Work request:
Reproduce only what lies between the first line of the material below and the line containing "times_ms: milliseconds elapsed", with both of those lines included and every line kept exact.

Given data:
+ + +

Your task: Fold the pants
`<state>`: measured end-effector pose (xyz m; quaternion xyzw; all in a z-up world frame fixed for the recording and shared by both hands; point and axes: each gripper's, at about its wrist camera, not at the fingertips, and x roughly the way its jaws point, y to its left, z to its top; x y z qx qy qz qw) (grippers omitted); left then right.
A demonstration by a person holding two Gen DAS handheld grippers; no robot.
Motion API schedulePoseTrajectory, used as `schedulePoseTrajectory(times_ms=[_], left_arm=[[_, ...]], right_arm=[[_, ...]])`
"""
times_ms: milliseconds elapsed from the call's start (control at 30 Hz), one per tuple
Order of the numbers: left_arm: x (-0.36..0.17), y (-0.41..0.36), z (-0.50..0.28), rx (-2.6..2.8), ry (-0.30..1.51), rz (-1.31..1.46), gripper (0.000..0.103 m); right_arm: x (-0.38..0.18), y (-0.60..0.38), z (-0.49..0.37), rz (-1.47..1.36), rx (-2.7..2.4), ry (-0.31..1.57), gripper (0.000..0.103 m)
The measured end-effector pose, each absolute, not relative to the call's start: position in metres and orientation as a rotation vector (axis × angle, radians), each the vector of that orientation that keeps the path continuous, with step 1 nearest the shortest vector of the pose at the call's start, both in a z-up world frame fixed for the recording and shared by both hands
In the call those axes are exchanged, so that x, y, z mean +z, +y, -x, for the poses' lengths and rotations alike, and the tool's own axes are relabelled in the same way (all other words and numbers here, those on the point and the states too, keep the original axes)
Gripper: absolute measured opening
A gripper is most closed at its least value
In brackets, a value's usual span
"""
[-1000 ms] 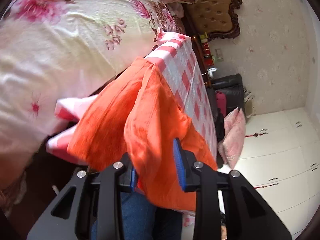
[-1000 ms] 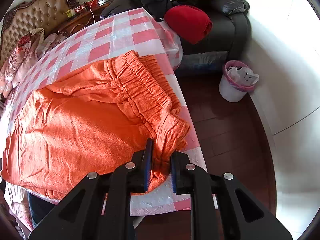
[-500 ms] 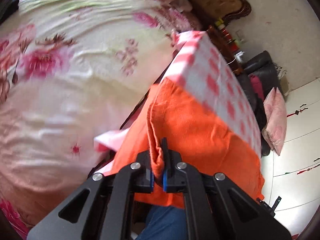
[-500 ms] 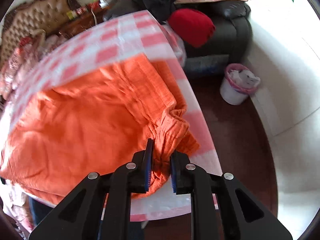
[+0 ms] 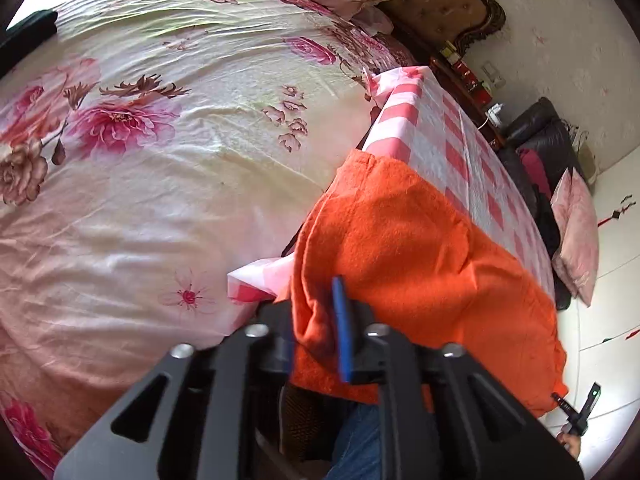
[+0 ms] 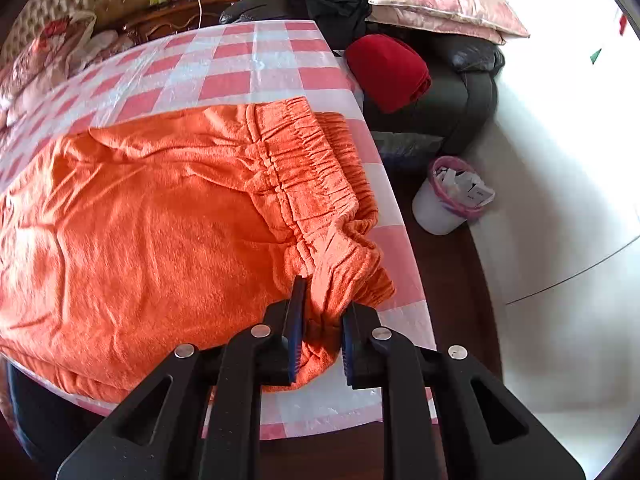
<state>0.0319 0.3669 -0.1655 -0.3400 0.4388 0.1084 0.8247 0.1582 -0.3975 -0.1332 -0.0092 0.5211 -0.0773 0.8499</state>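
We see the orange pants [image 6: 160,216] spread flat across the near part of the table [image 6: 256,60], which wears a red-and-white checked cloth. The elastic waistband [image 6: 316,168] lies toward the table's right edge, bunched at its near end. The leg end hangs over the table's left edge, beside a bed [image 5: 160,140] with a flowered cover.

Right gripper [image 6: 322,332]: jaws narrow, clamped on the bunched near corner of the waistband, close to the table's near right corner. Fabric fills the gap between the blue pads.

Left gripper [image 5: 316,332]: jaws part open and opening. A fold of the pants' leg end sits between them, draped against the left finger; we note a gap at the right blue pad [image 5: 342,328], so we cannot call it a firm grip.

Beyond the right edge: a white bin [image 6: 448,200] on the floor and a dark sofa [image 6: 468,92].
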Motion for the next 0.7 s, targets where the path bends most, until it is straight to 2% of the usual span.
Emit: schedulePoseTrajectory(times_ms=[33, 100, 167, 400, 433, 467, 500, 533, 700], left_arm=[[-0.162, 0.371, -0.032, 0.245, 0.920, 0.718, 0.032], [-0.152, 0.387, -0.035, 0.236, 0.859, 0.751, 0.033], [-0.147, 0.404, -0.054, 0.172, 0.828, 0.805, 0.040], [-0.178, 0.425, -0.135, 0.011, 0.909, 0.910, 0.042], [-0.183, 0.423, -0.141, -0.013, 0.922, 0.920, 0.040], [-0.185, 0.421, -0.147, -0.042, 0.933, 0.924, 0.029], [-0.185, 0.417, -0.151, -0.051, 0.941, 0.901, 0.013], [-0.182, 0.415, -0.152, -0.032, 0.947, 0.863, 0.004], [-0.145, 0.408, -0.134, 0.068, 0.873, 0.709, 0.003]], right_arm=[[-0.133, -0.397, -0.159, 0.026, -0.165, 1.101, 0.015], [-0.134, -0.396, -0.160, 0.033, -0.170, 1.107, 0.016], [-0.135, -0.394, -0.161, 0.045, -0.176, 1.111, 0.017], [-0.136, -0.394, -0.162, 0.038, -0.188, 1.121, 0.017], [-0.136, -0.393, -0.162, 0.037, -0.191, 1.122, 0.017], [-0.136, -0.393, -0.163, 0.038, -0.194, 1.124, 0.018], [-0.136, -0.392, -0.163, 0.040, -0.199, 1.126, 0.018], [-0.136, -0.392, -0.163, 0.039, -0.203, 1.128, 0.018], [-0.137, -0.386, -0.165, 0.072, -0.227, 1.130, 0.020]])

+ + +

Task solution:
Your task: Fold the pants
`<state>`: measured end-effector pose (xyz m; quaternion xyzw; all in a z-up world frame fixed for the recording and shared by both hands; point and axes: each gripper's, at about its wrist camera, not at the fingertips, and x roughly the way its jaws point, y to its left, z to its top; x y z qx qy qz qw) (grippers omitted); left then right.
A demonstration by a person holding two Gen DAS handheld grippers; no robot.
Motion API schedulePoseTrajectory, used as `schedulePoseTrajectory(times_ms=[_], left_arm=[[_, ...]], right_arm=[[_, ...]])`
"""
times_ms: milliseconds elapsed from the call's start (control at 30 Hz), one per tuple

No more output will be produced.